La mirada femenina –y feminista– se hace sentir en cada escena, pero esto no tiene que ver sólo con las temáticas tocadas –el destino predeterminado, la ausencia de libertad, la discriminación a las mujeres artistas, el aborto– sino con este tan peculiar enfoque al surgimiento de una pasión. Es notable cómo la conexión entre ambas mujeres comienza a darse desde una justa empatía, desde una honestidad igualadora de condiciones, desde la observación atenta; en una escena crucial, ambas protagonistas explican los gestos inconscientes de la otra, y las emociones que ellos encubren, en otra, la pintora comienza a verse como el objeto observado y retratado.
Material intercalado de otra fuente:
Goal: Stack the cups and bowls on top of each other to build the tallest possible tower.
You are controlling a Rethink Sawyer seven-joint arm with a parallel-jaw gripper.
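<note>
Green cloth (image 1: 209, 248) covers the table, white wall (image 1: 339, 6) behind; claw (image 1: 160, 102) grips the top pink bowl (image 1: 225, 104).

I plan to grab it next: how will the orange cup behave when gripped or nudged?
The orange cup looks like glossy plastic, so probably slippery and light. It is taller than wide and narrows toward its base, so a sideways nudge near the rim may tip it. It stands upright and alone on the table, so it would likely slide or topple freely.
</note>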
Este reconocimiento mutuo, esta construcción igualitaria y empática parece sumamente alejada del modelo romántico heterosexual clásico, según el cual una voluntad firme y egoísta era impuesta a otra, vulnerable e insegura.
En una charla en el Festival de Cine de Londres, la directora ha señalado que muchas mujeres artistas fueron borradas de la historia y que esta ausencia siempre tuvo consecuencias trágicas sobre la sociedad: “De esto se trata el arte, es también una forma de que construyamos nuestras intimidades. El hecho de que estas imágenes, o estos libros, o esta música, nos fueran vedados, realmente tiene un impacto en nuestras vidas, porque nos hace sentir más solas. Que no haya representaciones del aborto, es algo super dramático. Era una cosa de todos los días, y que no esté representado, que no haya museos en el mundo con lienzos de ‘la abortista’ tiene realmente un gran impacto en la forma en que vivimos, en nuestra cultura.”. En determinado momento, ambas protagonistas presencian un aborto y deciden luego reproducirlo en un retrato. En la época el aborto era legal, y era normal que se hiciera de la forma en que se exhibe en esta película: en la casa de otra mujer, madre, y con sus hijos rondando. Que el aborto se realice con suma naturalidad, y en la misma cama en la que hay acostados dos niños pequeños (uno de ellos bebé) es una escena deliberadamente política, una hermosa y cristalina declaración de principios. Como dice Sciamma, con la eliminación de este tipo de retratos de nuestra historia, desapareció también un amplio espectro de la vida humana.
Ambas mujeres contribuyen en este caso, con su creación artística, a algo aberrante –la entrega de una de ellas a un hombre y a una vida desconocidas–, y lo saben. Pero hay, soterrada en esta construcción, un acuerdo tácito que tiene que ver con un amor que se sabe temporal y con el mito de Orfeo, el cual es discutido por ellas mismas en otra escena. Orfeo llega al inframundo a recuperar a su amada Eurídice, y le es permitido llevársela bajo la condición de que no debe girarse y mirarla. Al salir y ver la luz del día iluminando su camino, Orfeo se gira, la ve y la pierde para siempre. Según una de las protagonistas, la decisión de Orfeo tiene que ver con que decide honrar el recuerdo en vez de salvar a Eurídice, quedándose con una última imagen de ella. La película sugiere la posibilidad de una huída juntas, de un destino diferente al impuesto por el sistema, y esta idea se impone hasta el final, pero la decisión de Marianne –seguramente, la más madura de las dos– consiste en dejar que la relación entre ambas se disuelva, para ser honrada, continuamente, desde la memoria.
Desde hace años que Céline Sciamma se aboca a un cine con un fuerte contenido social, por lo general coming on age de adolescentes pertenecientes a minorías específicas, sexuales o raciales. Pero ninguna de sus anteriores películas gozó de tanta aclamación como Retrato de una mujer en llamas. La buena noticia es que Sciamma ya estrenó otra película, la también brillante Petite Maman (2021). Ojalá que esta última no se haga esperar tanto.